— DIRECTIONS FOR THIS TASK —
Could you set down exactly the lines of the data below, starting at the one that holds "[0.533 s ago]" and ending at the one that holds "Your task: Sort", both included, and only those?

— SUPPLIED DATA —
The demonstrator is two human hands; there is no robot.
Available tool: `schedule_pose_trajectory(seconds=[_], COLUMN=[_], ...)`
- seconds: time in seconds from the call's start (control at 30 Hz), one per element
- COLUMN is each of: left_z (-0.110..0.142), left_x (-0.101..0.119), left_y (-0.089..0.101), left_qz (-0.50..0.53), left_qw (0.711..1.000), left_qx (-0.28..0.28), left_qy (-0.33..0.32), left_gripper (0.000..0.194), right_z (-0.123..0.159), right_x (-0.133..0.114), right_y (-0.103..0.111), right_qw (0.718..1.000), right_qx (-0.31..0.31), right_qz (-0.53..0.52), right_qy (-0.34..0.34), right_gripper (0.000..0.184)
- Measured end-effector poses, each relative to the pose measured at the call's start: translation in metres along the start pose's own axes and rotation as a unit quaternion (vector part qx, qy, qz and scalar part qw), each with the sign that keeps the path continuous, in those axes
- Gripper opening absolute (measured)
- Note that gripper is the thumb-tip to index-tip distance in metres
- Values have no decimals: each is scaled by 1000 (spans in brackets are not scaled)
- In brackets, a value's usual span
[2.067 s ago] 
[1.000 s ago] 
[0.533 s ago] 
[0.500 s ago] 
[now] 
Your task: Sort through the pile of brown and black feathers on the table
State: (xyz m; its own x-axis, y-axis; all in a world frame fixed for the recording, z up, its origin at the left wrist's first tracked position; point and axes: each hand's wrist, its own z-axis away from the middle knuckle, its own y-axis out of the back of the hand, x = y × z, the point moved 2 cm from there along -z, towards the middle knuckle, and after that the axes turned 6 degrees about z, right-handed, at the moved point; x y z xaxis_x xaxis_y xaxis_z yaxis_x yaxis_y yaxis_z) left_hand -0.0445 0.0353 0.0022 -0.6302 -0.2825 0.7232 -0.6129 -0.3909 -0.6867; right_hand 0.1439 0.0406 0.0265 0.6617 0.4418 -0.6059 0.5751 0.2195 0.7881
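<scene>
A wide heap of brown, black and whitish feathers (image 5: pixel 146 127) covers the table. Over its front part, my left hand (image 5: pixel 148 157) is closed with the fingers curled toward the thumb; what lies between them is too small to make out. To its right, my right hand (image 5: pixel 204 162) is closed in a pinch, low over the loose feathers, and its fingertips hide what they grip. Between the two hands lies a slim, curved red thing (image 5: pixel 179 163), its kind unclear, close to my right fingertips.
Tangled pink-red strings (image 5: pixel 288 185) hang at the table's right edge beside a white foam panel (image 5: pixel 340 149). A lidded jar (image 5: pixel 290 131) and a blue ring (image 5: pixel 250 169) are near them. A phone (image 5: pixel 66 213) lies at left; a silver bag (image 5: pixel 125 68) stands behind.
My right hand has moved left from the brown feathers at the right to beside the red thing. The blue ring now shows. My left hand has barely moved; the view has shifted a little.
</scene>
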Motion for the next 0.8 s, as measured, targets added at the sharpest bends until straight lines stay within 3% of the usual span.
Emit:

— EXERCISE OUTPUT —
[0.533 s ago] 
[0.500 s ago] 
[now] 
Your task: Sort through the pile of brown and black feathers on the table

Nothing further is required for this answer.